International Competition of Electronic Music and the Summer Electronic Music Institute
The world’s first competition of electronic music was held on April 5, 1968 at Dartmouth College. For two more years, the International Competition of Electronic Music drew a large number of participants. The 1972 Summer Electronic Music Institute was the first of its kind in the United States. Jointly hosted by Dartmouth College and the University of New Hampshire in Durham, the Institute provided basic information about and instruction in electronic music for music faculty, college students, composers, and professional musicians.

The Synclavier
In 1973, Jon Appleton, engineer Sydney Alonso, and Cameron Jones ‘74 received a Sloan Foundation grant to expand their work in digital synthesis. They created the Dartmouth Digital Synthesizer, a free-standing system for computer-assisted music instruction and composition. It ultimately became the Synclavier, the first portable, all-digital, performance instrument. Synclaviers are used in many electronic music studios in colleges and universities. Musicians that have toured with a Synclavier include Sting, Michael Jackson, Frank Zappa, Oscar Peterson, and Pat Metheny.

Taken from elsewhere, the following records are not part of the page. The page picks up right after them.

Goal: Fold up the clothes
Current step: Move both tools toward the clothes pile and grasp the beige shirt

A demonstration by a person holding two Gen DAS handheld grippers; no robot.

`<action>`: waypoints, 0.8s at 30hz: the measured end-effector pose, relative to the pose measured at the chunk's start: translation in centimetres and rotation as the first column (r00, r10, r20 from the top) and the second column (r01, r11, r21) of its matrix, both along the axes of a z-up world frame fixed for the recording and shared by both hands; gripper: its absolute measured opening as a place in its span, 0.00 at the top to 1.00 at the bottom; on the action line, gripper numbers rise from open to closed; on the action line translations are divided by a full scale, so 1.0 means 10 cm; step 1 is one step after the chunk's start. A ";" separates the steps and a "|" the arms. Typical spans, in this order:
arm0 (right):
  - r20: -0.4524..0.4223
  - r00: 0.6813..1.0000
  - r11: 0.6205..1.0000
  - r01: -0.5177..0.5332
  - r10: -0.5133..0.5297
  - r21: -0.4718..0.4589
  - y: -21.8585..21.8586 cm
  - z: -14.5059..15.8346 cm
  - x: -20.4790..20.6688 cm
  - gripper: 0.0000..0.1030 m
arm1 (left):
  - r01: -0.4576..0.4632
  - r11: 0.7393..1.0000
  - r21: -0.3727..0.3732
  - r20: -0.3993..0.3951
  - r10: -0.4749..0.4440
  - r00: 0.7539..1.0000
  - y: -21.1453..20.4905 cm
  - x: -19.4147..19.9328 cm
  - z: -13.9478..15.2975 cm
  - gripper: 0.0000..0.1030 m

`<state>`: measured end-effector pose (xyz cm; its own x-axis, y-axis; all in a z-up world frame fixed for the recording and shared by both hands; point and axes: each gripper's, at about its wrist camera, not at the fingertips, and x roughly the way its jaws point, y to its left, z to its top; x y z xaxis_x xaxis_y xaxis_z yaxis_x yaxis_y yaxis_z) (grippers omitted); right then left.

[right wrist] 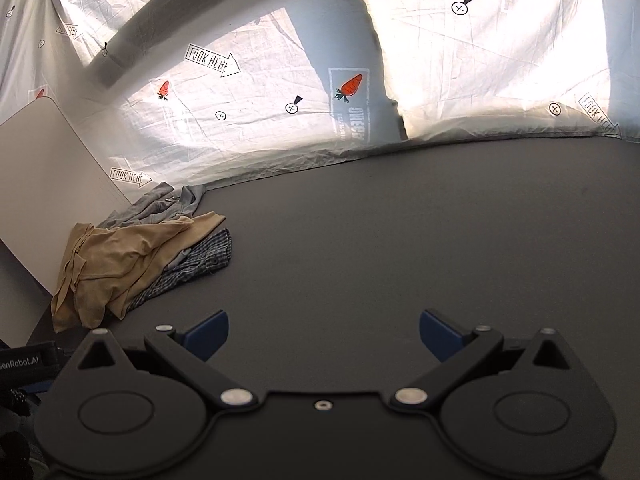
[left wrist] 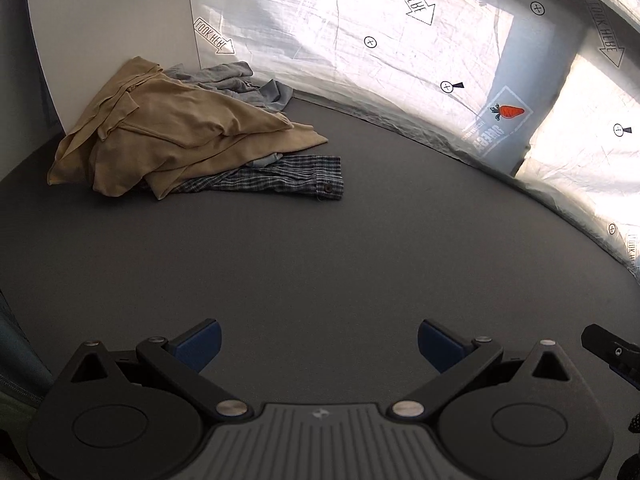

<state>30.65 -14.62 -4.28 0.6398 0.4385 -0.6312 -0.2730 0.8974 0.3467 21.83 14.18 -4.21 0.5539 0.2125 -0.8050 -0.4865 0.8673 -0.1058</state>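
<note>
Both tongs stand wide open and empty: our left tongs (left wrist: 318, 344) and our right tongs (right wrist: 324, 334) each hover over bare dark grey surface (left wrist: 360, 240), blue pads (left wrist: 200, 346) spread far apart with nothing between them. From the left wrist view we see the pile of clothes at about ten o'clock, well apart from the tongs, pushed up against a white board (left wrist: 108, 32). A tan garment (left wrist: 160, 132) lies crumpled on top — under it a blue plaid shirt (left wrist: 288, 178) pokes out toward three o'clock, a button showing at its edge, and a grey garment (left wrist: 236, 84) sits behind, toward the backdrop. From the right wrist view the same heap sits near nine o'clock. A white printed sheet (right wrist: 260, 120) with carrots and "LOOK HERE" arrows — sunlit in patches — runs along the far edge at twelve o'clock.
</note>
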 end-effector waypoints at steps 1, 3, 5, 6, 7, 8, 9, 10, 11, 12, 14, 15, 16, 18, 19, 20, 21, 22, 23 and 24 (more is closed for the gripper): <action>-0.001 1.000 1.000 -0.008 0.008 -0.002 0.16 0.00 0.08 0.00 | -0.011 1.000 -0.009 -0.001 0.011 1.000 0.15 0.08 -0.04 0.00; -0.001 1.000 1.000 -0.018 0.018 -0.006 0.45 0.00 0.23 0.00 | -0.034 0.999 -0.026 -0.001 0.034 0.999 0.47 0.23 -0.11 0.00; 0.000 1.000 1.000 -0.024 0.024 -0.013 0.74 0.00 0.40 0.00 | -0.057 0.998 -0.039 0.007 0.057 0.998 0.80 0.42 -0.20 0.00; 0.005 1.000 0.999 -0.031 0.031 -0.017 0.93 0.01 0.51 0.00 | -0.070 0.997 -0.039 0.002 0.070 0.998 0.97 0.52 -0.25 0.00; 0.003 0.999 0.999 -0.035 0.035 -0.020 1.07 0.01 0.62 0.00 | -0.083 0.996 -0.040 -0.002 0.083 0.997 1.14 0.61 -0.30 0.00; -0.010 0.999 0.999 -0.030 0.030 -0.023 1.23 0.01 0.75 0.00 | -0.097 0.994 -0.039 -0.006 0.097 0.995 1.30 0.70 -0.35 0.00; -0.024 0.999 0.999 -0.026 0.026 -0.025 1.38 0.00 0.88 0.00 | -0.116 0.993 -0.036 -0.011 0.116 0.993 1.47 0.78 -0.40 0.00; -0.036 0.999 1.000 -0.026 0.025 -0.017 1.50 -0.01 0.98 0.01 | -0.135 0.990 -0.035 -0.014 0.135 0.991 1.63 0.85 -0.46 0.00; -0.051 0.998 0.999 -0.032 0.032 0.003 1.64 -0.04 1.11 0.01 | -0.152 0.988 -0.036 -0.019 0.152 0.988 1.78 0.90 -0.53 0.00; -0.066 0.997 0.999 -0.037 0.038 0.023 1.78 -0.07 1.25 0.04 | -0.171 0.984 -0.040 -0.029 0.170 0.985 1.95 0.96 -0.61 0.00; -0.096 0.994 0.998 -0.040 0.046 0.055 2.08 -0.17 1.51 0.08 | -0.209 0.977 -0.045 -0.057 0.207 0.977 2.27 1.06 -0.77 0.00; -0.114 0.992 0.997 -0.039 0.047 0.068 2.21 -0.21 1.63 0.10 | -0.228 0.973 -0.047 -0.073 0.224 0.972 2.43 1.11 -0.85 0.00; -0.135 0.990 0.996 -0.036 0.047 0.086 2.36 -0.28 1.75 0.12 | -0.245 0.968 -0.046 -0.088 0.241 0.967 2.58 1.15 -0.93 0.00; -0.177 0.983 0.991 -0.036 0.058 0.125 2.64 -0.41 1.97 0.17 | -0.274 0.961 -0.041 -0.111 0.268 0.957 2.85 1.21 -1.05 0.00; -0.198 0.978 0.988 -0.039 0.068 0.147 2.78 -0.48 2.08 0.20 | -0.288 0.957 -0.036 -0.123 0.281 0.952 2.98 1.23 -1.11 0.00; -0.219 0.973 0.985 -0.042 0.079 0.169 2.92 -0.55 2.18 0.22 | -0.299 0.954 -0.025 -0.135 0.293 0.946 3.09 1.26 -1.17 0.00; -0.241 0.966 0.979 -0.050 0.099 0.200 3.06 -0.63 2.27 0.28 | -0.309 0.951 -0.016 -0.146 0.304 0.941 3.18 1.28 -1.22 0.00; -0.263 0.958 0.972 -0.056 0.117 0.229 3.18 -0.70 2.35 0.37 | -0.319 0.948 -0.008 -0.155 0.314 0.937 3.27 1.30 -1.26 0.00; -0.281 0.950 0.964 -0.066 0.140 0.257 3.32 -0.76 2.42 0.41 | -0.327 0.945 -0.004 -0.164 0.322 0.933 3.34 1.31 -1.31 0.00; -0.293 0.943 0.958 -0.077 0.160 0.275 3.44 -0.81 2.46 0.47 | -0.337 0.942 -0.003 -0.175 0.331 0.927 3.42 1.32 -1.35 0.00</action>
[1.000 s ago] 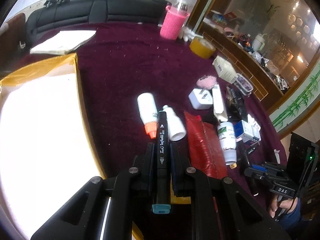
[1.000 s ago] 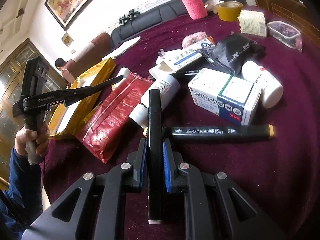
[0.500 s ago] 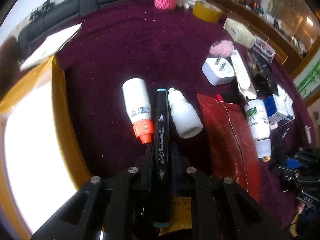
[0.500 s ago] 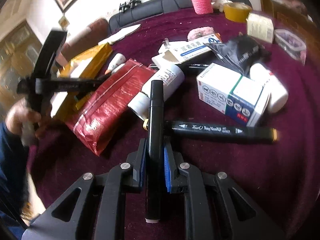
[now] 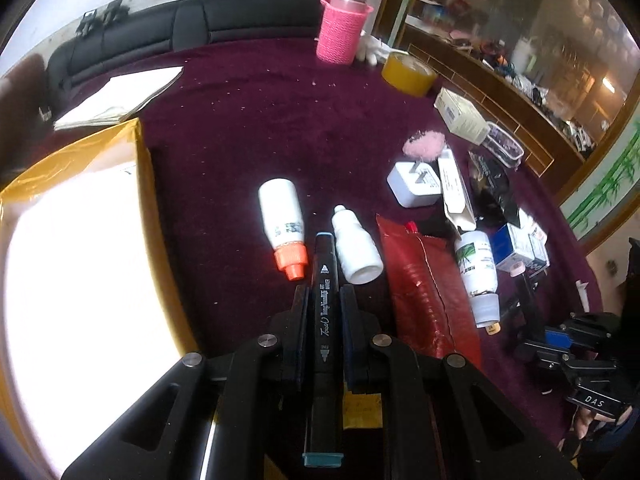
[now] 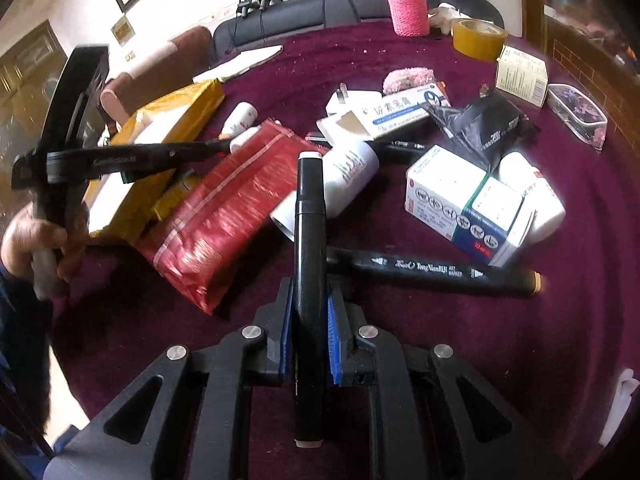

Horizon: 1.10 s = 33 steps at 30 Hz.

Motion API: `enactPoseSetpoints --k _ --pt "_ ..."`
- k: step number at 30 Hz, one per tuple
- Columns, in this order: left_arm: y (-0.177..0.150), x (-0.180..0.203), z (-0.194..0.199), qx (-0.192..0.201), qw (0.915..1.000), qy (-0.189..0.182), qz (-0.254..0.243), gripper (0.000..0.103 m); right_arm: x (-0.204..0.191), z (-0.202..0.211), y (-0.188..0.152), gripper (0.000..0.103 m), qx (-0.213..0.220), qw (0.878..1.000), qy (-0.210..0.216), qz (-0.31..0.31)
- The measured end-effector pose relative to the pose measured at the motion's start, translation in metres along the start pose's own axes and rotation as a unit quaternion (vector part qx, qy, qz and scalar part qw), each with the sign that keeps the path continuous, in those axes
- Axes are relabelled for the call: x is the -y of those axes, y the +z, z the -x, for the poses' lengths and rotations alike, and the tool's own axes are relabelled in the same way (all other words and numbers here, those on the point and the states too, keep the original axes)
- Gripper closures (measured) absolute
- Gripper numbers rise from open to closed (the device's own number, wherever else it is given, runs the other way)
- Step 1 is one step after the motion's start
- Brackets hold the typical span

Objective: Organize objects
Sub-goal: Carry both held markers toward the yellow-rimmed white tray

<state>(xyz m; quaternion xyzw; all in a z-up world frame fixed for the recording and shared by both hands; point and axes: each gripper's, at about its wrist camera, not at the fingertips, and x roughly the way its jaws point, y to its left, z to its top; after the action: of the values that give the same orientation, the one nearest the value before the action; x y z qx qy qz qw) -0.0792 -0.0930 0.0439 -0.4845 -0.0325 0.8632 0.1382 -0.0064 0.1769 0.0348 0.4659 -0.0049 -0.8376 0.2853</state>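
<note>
Teal-capped marker [image 5: 325,320] is sitting lengthwise in the left gripper [image 5: 324,300], jaws clamping it, above the maroon counter [image 5: 240,120] between an orange-capped bottle [image 5: 282,224] and a white dropper bottle [image 5: 354,246]. Right gripper [image 6: 310,300] jaws are pinching a white-tipped marker [image 6: 308,220] over another marker [image 6: 432,272] lying beside a red pouch [image 6: 224,216].

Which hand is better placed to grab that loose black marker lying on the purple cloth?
Right, though its fingers already clamp a black marker that must be set down first. The loose marker lies just ahead of them; the left gripper, also holding one, sits past the red pouch.
</note>
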Motion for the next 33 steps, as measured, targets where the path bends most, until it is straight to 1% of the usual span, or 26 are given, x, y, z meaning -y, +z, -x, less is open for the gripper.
enactPoseSetpoints --k 2,4,7,9,13,16,19,21,22,23,27,33 --pt "0.001 -0.002 0.001 0.001 1.0 -0.001 0.003 0.091 -0.003 0.001 0.003 0.091 0.001 1.0 0.0 -0.001" --pt "0.002 -0.003 0.0 -0.001 0.9999 -0.008 0.008 0.091 -0.007 0.002 0.007 0.091 0.002 1.0 0.011 -0.008" --pt "0.003 -0.002 -0.005 -0.012 0.9999 0.001 0.002 0.091 -0.013 0.002 0.008 0.091 -0.002 1.0 0.011 -0.005" --pt "0.001 0.003 -0.014 -0.029 0.9995 0.007 -0.011 0.091 -0.015 -0.002 0.009 0.091 -0.011 1.0 0.011 -0.005" --pt "0.002 0.016 -0.035 -0.068 0.9962 0.036 -0.043 0.091 -0.015 -0.01 0.005 0.091 -0.029 1.0 0.01 -0.008" --pt "0.006 0.023 -0.042 -0.078 0.9937 0.054 -0.059 0.091 -0.012 -0.012 0.003 0.091 -0.034 0.999 0.011 -0.013" --pt "0.008 0.029 -0.044 -0.074 0.9923 0.071 -0.069 0.091 -0.012 -0.012 0.002 0.091 -0.037 0.999 0.011 -0.014" --pt "0.006 0.026 -0.039 -0.059 0.9944 0.063 -0.061 0.091 -0.01 -0.01 0.002 0.091 -0.034 0.999 0.015 -0.018" --pt "0.005 0.023 -0.037 -0.051 0.996 0.052 -0.052 0.091 -0.009 -0.008 0.002 0.091 -0.031 0.999 0.016 -0.019" --pt "0.004 0.018 -0.032 -0.042 0.9978 0.033 -0.038 0.091 -0.009 -0.005 0.002 0.091 -0.027 0.999 0.016 -0.02" --pt "0.0 0.005 -0.014 -0.017 0.9997 -0.011 -0.011 0.091 -0.005 -0.001 0.004 0.091 -0.023 0.999 0.024 -0.03" --pt "-0.002 -0.016 0.022 0.02 0.9992 -0.031 0.016 0.091 -0.016 0.002 0.016 0.091 -0.018 0.998 0.047 -0.032"
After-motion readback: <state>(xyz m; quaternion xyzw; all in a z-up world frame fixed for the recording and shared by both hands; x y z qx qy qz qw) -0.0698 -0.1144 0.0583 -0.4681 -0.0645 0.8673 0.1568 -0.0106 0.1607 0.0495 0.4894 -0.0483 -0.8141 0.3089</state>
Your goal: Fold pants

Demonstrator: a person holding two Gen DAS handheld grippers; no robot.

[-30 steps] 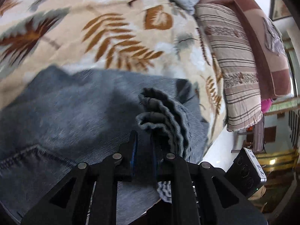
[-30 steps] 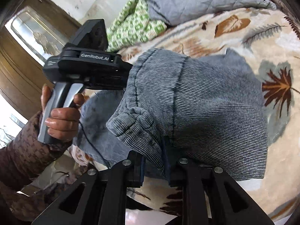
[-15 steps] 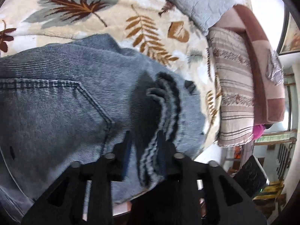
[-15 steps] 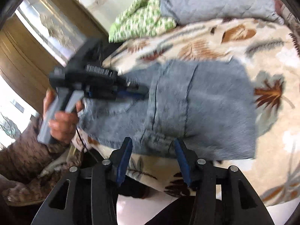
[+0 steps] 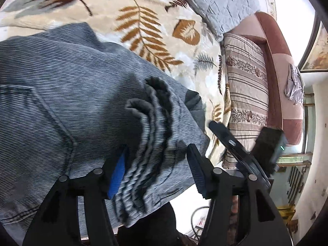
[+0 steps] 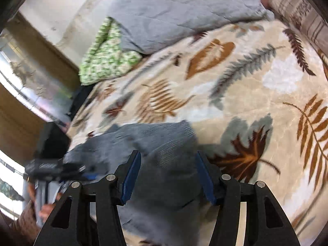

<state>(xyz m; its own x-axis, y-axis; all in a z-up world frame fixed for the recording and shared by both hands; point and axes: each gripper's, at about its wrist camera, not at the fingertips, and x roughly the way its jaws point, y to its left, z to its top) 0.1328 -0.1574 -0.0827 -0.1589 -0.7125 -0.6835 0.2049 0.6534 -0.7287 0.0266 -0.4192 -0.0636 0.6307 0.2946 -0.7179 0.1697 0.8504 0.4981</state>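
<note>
The folded blue-grey denim pants [image 5: 61, 106] lie on the leaf-print bed blanket [image 5: 147, 20] near its front edge. My left gripper [image 5: 157, 162] is open, its jaws spread on either side of the stacked folded edges [image 5: 151, 127] of the pants. In the right wrist view the pants [image 6: 160, 141] lie flat and blurred on the blanket [image 6: 256, 82]. My right gripper [image 6: 168, 172] is open and empty just above them. The left gripper [image 6: 53, 166] shows at the left of that view, in a hand.
A grey quilt [image 5: 221, 4] and a striped pillow [image 5: 246, 94] lie at the bed's far side by a brown headboard [image 5: 280, 78]. A green-patterned cloth [image 6: 106, 55] sits near the wall. The bed edge and floor are close below the pants.
Both grippers have opened and let go of the pants, which now lie folded on the blanket. The right gripper has drawn back and swung right.
</note>
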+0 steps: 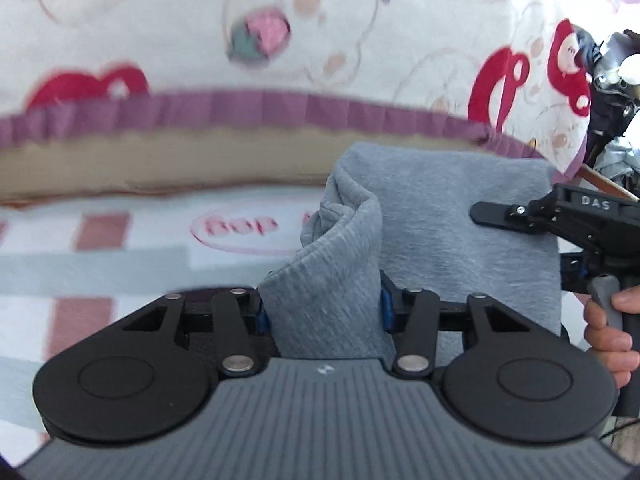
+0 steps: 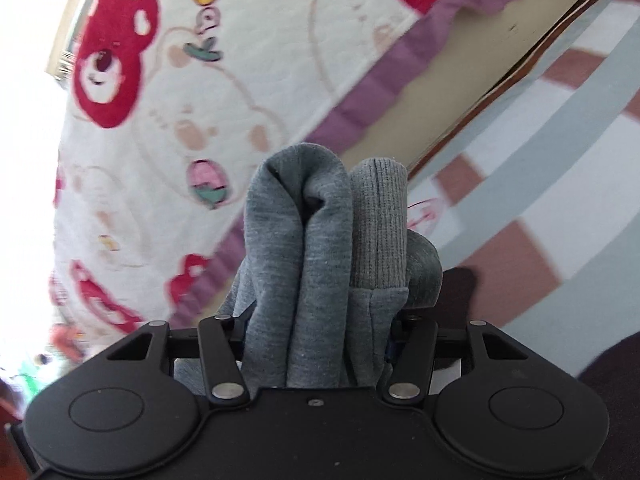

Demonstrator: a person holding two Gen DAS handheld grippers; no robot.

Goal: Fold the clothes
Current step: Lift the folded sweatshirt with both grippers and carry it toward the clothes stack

Graduate Program in Electroacoustic Music
In 1989, Dartmouth launched the graduate program in Electroacoustic Music. This unique program combined students with expertise in music composition, performance, computer science, engineering, physics, visual arts, and music cognition. Most graduates pursue careers in music, digital audio, audio research, or allied arts. Some graduates remain in academia, some work as freelance composers or performers, and others create music software or hardware. Many of the activities that graduates ultimately pursued were discovered while studying at Dartmouth.

Faculty History
Faculty who have taught in the program include Kathryn Alexander, Jon Appleton, Newton Armstrong, Jamshed Barucha, Lars-Gunnar Bodin, Charles Dodge, Michael Casey, David Evans Jones, Lauren Levey, Eric Lyon, Max Mathews, Tae Hong Park, Larry Polansky, Douglas Repetto, Jean-Claude Risset, Mary Roberts, Marina Rosenfeld, Mathew B. Smith, Yuri Spitsyn, Michael Sturge, Ge Wang, and Christian Wolff.

Distinguished Visitors
Distinguished visitors have included Milton Babbitt, Francois Bayle, Pierre Boulez, John Cage, John Chowning, Francis Dhomont, David Dunn, Beatriz Ferrerya, Philip Glass, Paul Lansky, Ingram Marshall, Gordon Mumma, Aki Onda, Russell Pinkston, Michel Redolfi, Steve Reich, Terry Riley, Andre Smirnov, Morton Subotnick, James Tenney, Daniel Teruggi, and Vladimir Ussachevsky.

Renaming of the Graduate Program to Digital Musics
In 2009 the Graduate Program will have its 20th anniversary and will be officially renamed to Digital Musics. The new name reflects changes in the larger cultural context of electroacoustic music at a time when music download services have replaced record stores, the Internet enables artists to dispense with record labels and radio has become personalised and intelligent via music matching algorithms. Digital Musics acknowledges the new directions for music both as creative practice and as research; our new identity will better align us with Dartmouth’s emerging Digital Arts and Digital Humanities programs.